> What needs to be done
Please print all of the records shown below, exactly as given.

> Source data
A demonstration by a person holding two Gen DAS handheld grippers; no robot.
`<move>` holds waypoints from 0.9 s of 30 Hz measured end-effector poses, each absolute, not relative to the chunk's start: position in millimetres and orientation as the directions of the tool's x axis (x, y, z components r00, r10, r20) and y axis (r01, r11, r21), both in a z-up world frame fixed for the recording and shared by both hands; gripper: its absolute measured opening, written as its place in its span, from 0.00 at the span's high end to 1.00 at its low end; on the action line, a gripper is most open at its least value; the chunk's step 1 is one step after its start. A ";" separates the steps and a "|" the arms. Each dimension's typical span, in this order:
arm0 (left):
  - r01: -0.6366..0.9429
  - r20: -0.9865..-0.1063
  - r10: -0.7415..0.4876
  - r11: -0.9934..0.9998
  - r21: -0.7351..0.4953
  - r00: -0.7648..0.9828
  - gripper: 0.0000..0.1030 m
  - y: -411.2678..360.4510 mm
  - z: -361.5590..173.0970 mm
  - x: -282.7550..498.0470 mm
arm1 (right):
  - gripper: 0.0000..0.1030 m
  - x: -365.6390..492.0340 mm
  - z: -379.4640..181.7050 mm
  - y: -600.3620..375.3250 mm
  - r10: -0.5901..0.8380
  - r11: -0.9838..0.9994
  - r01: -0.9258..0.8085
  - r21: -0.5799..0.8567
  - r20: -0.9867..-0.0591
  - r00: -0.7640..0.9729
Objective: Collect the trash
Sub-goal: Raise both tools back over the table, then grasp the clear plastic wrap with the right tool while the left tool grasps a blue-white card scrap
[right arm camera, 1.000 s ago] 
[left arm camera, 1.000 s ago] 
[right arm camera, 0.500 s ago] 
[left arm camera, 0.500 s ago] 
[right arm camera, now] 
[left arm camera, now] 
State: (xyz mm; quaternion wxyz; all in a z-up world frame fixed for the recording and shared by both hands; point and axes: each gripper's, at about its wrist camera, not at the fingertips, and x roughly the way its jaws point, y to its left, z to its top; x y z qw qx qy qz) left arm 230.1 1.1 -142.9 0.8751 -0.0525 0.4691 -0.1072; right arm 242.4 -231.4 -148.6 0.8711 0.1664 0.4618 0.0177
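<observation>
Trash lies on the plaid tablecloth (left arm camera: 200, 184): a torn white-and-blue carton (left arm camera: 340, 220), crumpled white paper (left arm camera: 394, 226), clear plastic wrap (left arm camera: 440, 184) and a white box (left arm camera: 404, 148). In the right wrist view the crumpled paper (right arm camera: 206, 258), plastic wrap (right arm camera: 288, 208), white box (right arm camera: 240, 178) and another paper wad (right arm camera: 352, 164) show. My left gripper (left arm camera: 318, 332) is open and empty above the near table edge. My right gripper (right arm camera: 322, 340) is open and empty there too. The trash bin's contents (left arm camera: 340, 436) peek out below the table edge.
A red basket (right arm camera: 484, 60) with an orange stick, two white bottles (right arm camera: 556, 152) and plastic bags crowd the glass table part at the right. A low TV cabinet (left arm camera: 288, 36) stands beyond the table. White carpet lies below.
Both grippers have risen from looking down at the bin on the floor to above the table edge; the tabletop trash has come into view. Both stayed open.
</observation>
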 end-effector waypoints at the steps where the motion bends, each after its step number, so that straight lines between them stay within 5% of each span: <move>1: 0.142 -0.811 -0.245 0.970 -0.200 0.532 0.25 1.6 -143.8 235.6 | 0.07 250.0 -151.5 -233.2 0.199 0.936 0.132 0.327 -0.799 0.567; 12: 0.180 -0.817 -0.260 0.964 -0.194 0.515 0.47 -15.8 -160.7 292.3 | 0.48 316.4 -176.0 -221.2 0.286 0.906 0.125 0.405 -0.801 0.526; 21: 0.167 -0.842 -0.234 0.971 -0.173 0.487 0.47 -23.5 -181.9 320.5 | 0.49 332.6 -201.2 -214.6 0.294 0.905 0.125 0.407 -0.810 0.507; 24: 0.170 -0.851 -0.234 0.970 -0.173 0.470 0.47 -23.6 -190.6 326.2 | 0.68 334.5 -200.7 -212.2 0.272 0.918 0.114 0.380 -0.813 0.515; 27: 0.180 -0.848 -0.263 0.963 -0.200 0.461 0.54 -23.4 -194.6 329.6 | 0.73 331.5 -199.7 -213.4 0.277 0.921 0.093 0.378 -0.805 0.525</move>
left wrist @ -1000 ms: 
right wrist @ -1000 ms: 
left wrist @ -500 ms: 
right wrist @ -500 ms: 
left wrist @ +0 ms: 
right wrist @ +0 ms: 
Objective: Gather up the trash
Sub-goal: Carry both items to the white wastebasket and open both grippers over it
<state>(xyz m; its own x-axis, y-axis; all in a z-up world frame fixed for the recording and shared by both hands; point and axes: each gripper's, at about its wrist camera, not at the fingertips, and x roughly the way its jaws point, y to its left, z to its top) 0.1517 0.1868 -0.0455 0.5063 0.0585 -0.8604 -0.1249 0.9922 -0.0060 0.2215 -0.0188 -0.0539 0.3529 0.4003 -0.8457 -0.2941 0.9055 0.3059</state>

> Exercise solution
A demonstration by a person holding two Gen DAS handheld grippers; no robot.
`<move>` holds waypoints from 0.9 s of 30 Hz measured end-effector poses, each absolute, not relative to the chunk's start: position in millimetres and orientation as the directions of the tool's x axis (x, y, z components r00, r10, r20) and y axis (r01, r11, r21), both in a z-up world frame fixed for the recording and shared by both hands; gripper: its absolute measured opening, written as its place in its span, from 0.00 at the span's high end to 1.00 at its low end; on the action line, a gripper is most open at its least value; the chunk's step 1 is one step after its start. A ";" separates the steps and a "|" the arms. Each dimension's typical span, in this order:
arm0 (left):
  - r01: -0.6366..0.9429
  - r20: -0.9865..-0.1063
  - r10: -0.7415..0.4876
  - r11: -0.9934..0.9998
  - r21: -0.7351..0.4953
  - r00: -0.7648..0.9828
  - gripper: 0.0000..0.1030 m
  - y: -411.2678..360.4510 mm
  - z: -361.5590..173.0970 mm
  - x: -282.7550..498.0470 mm
arm1 (right):
  - gripper: 0.0000..0.1030 m
  - x: -365.6390..492.0340 mm
  - z: -379.4640..181.7050 mm
  - y: -600.3620..375.3250 mm
  - r10: -0.5901..0.8380
  - r11: -0.9838..0.9994
  - r01: -0.9258..0.8085
  - r21: -0.5799..0.8567
  - r20: -0.9867..-0.0591
  - r00: -0.7640..0.9729
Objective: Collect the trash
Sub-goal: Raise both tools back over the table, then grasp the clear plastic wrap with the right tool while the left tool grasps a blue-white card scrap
[right arm camera, 1.000 s ago] 
[left arm camera, 1.000 s ago] 
[right arm camera, 0.500 s ago] 
[left arm camera, 0.500 s ago] 
[right arm camera, now] 
[left arm camera, now] 
State: (xyz mm; quaternion wxyz; all in a z-up world frame fixed for the recording and shared by both hands; point and axes: each gripper's, at about its wrist camera, not at the fingertips, and x roughly the way its jaws point, y to its left, z to its top; x y z qw qx qy qz) left arm 230.1 1.1 -142.9 0.8751 -0.0525 0.4691 -0.1072; right arm 242.4 -231.4 -148.6 0.8711 0.1664 0.4618 0.0177
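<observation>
Trash lies on the plaid tablecloth (left arm camera: 200, 184): a torn white-and-blue carton (left arm camera: 340, 220), crumpled white paper (left arm camera: 394, 226), clear plastic wrap (left arm camera: 440, 184) and a white box (left arm camera: 404, 148). In the right wrist view the crumpled paper (right arm camera: 206, 258), plastic wrap (right arm camera: 288, 208), white box (right arm camera: 240, 178) and another paper wad (right arm camera: 352, 164) show. My left gripper (left arm camera: 318, 332) is open and empty above the near table edge. My right gripper (right arm camera: 322, 340) is open and empty there too. The trash bin's contents (left arm camera: 340, 436) peek out below the table edge.
A red basket (right arm camera: 484, 60) with an orange stick, two white bottles (right arm camera: 556, 152) and plastic bags crowd the glass table part at the right. A low TV cabinet (left arm camera: 288, 36) stands beyond the table. White carpet lies below.
Both grippers have risen from looking down at the bin on the floor to above the table edge; the tabletop trash has come into view. Both stayed open.
</observation>
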 end-effector waypoints at the steps where the motion bends, each after its step number, so that straight lines between them stay within 5% of each span: <move>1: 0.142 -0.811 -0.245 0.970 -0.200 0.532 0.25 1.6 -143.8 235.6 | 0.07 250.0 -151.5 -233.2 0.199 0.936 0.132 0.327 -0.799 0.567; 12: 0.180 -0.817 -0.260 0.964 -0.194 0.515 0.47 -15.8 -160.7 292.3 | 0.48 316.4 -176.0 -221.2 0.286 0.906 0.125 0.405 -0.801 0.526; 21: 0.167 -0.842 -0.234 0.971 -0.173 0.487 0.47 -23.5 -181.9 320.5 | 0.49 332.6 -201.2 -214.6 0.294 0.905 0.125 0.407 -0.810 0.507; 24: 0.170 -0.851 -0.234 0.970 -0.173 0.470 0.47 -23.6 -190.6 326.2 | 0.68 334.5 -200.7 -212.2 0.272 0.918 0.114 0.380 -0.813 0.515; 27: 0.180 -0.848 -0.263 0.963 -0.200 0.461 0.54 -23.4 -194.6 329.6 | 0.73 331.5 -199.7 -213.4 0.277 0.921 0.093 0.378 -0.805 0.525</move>
left wrist @ -1000 ms: 
right wrist @ -1000 ms: 
left wrist @ -500 ms: 
right wrist @ -500 ms: 
left wrist @ +0 ms: 
right wrist @ +0 ms: 
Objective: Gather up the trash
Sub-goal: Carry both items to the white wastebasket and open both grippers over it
<state>(xyz m; its own x-axis, y-axis; all in a z-up world frame fixed for the recording and shared by both hands; point and axes: each gripper's, at about its wrist camera, not at the fingertips, and x roughly the way its jaws point, y to its left, z to its top) 0.1517 0.1868 -0.0455 0.5063 0.0585 -0.8604 -0.1249 0.9922 -0.0060 0.2215 -0.0188 -0.0539 0.3529 0.4003 -0.8457 -0.2941 0.9055 0.3059</state>

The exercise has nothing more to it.